Here’s where the funding will now go, according to the City, with projects scheduled to begin this year:

  • Adding pedestrian safety improvements, including traffic calming and crosswalk improvements at 19 schools through the Safe Routes to School Program.
  • Completing a missing link of the 4th Avenue bicycle lane and extension to Vine Street.
  • Accelerating design and outreach for the east/west connections in the Center City bicycle network.
  • Improving accessibility in Pioneer Square by adding curb ramps at key locations.

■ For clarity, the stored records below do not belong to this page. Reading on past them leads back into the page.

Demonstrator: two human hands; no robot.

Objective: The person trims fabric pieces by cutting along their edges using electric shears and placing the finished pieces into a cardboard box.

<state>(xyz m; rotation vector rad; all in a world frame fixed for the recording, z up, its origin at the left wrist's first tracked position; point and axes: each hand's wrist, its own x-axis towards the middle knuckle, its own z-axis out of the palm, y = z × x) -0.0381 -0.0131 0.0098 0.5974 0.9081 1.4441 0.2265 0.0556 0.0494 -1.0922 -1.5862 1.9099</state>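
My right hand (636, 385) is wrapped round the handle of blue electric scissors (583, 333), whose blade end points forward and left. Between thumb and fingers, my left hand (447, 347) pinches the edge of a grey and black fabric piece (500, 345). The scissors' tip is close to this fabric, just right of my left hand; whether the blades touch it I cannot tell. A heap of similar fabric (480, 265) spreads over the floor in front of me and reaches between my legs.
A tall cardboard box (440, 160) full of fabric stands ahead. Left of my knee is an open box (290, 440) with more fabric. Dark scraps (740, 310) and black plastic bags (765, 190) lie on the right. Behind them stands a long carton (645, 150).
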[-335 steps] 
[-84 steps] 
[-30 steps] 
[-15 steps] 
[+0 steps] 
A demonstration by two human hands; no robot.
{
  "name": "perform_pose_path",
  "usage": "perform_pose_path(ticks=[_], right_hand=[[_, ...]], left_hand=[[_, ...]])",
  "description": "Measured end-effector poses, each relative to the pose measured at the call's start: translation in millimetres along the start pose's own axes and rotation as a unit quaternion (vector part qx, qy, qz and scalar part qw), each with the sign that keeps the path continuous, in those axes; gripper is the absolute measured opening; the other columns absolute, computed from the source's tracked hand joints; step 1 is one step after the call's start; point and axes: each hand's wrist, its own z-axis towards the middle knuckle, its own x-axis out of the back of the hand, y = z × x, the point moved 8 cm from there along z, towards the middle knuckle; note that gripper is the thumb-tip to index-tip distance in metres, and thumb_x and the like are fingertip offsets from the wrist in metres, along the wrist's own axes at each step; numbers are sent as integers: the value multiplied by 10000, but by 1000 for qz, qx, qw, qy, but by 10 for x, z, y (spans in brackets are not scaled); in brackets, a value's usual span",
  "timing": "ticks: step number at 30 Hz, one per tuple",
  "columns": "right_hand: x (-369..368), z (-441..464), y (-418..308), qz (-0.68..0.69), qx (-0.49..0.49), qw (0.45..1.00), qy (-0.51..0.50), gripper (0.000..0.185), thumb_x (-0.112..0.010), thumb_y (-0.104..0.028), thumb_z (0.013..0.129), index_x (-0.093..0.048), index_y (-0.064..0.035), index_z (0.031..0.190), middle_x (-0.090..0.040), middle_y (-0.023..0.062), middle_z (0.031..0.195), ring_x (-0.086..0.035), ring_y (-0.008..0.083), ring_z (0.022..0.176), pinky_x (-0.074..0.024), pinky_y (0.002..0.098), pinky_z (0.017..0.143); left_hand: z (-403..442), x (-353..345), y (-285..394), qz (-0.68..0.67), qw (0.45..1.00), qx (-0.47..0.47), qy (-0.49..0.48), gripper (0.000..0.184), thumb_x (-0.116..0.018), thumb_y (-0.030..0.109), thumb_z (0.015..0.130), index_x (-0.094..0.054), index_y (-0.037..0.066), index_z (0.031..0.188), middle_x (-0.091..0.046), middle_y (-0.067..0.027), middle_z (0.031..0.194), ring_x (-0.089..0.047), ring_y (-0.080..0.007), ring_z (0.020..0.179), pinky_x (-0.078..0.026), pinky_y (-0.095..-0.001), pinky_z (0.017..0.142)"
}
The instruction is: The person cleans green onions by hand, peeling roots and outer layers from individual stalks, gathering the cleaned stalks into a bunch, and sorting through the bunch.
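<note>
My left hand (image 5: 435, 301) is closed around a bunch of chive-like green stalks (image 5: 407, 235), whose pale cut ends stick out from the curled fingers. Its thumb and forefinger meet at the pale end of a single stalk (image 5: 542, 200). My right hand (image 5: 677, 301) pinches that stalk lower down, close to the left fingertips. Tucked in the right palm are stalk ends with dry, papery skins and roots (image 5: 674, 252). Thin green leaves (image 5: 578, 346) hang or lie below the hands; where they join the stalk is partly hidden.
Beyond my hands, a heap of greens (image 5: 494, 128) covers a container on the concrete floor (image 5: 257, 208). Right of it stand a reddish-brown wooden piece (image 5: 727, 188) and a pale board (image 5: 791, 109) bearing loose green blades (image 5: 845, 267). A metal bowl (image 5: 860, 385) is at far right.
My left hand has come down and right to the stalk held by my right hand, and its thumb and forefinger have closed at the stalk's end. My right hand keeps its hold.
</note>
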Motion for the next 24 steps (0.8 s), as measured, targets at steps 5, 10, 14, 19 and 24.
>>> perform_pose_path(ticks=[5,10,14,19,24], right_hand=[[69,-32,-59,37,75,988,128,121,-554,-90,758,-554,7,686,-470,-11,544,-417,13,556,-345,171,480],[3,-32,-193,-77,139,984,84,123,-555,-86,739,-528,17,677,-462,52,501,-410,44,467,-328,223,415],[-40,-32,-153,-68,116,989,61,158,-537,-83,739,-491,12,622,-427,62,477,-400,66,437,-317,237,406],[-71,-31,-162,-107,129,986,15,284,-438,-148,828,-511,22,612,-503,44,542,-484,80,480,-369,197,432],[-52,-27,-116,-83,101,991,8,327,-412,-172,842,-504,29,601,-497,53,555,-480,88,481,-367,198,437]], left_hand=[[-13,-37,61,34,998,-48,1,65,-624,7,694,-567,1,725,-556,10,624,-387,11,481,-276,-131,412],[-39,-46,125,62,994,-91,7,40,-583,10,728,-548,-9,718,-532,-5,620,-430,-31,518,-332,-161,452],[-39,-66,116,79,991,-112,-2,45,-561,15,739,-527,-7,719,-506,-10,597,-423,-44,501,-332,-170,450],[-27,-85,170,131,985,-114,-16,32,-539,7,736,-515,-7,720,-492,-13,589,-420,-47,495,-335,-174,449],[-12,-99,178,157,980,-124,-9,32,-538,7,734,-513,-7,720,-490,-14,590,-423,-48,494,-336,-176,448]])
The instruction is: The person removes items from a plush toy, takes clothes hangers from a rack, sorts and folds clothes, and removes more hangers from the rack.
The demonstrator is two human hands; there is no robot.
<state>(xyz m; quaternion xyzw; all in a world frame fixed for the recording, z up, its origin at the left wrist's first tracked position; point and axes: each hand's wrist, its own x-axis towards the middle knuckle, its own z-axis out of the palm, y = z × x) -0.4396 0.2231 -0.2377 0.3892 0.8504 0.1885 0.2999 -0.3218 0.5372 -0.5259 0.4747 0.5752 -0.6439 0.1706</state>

Pronto was funded in part by grants, sponsorships and user fees. Alaska Airlines, Vulcan, REI, Seattle’s Children’s Hospital, and others put up money to sponsor the program. Brooklyn-based Motivate, which manages similar services in nine other cities worldwide — some of which are completely private — operated the program.

The story is different in Portland, where its recently-launched bike-share program is off to a hot start.

It also contrasts to car-sharing in Seattle, which has proved popular among constituents. The city is one of the top markets for Car2go, the first car-sharing service to launch in Seattle, and now BMW is seeing impressive traction with its ReachNow service.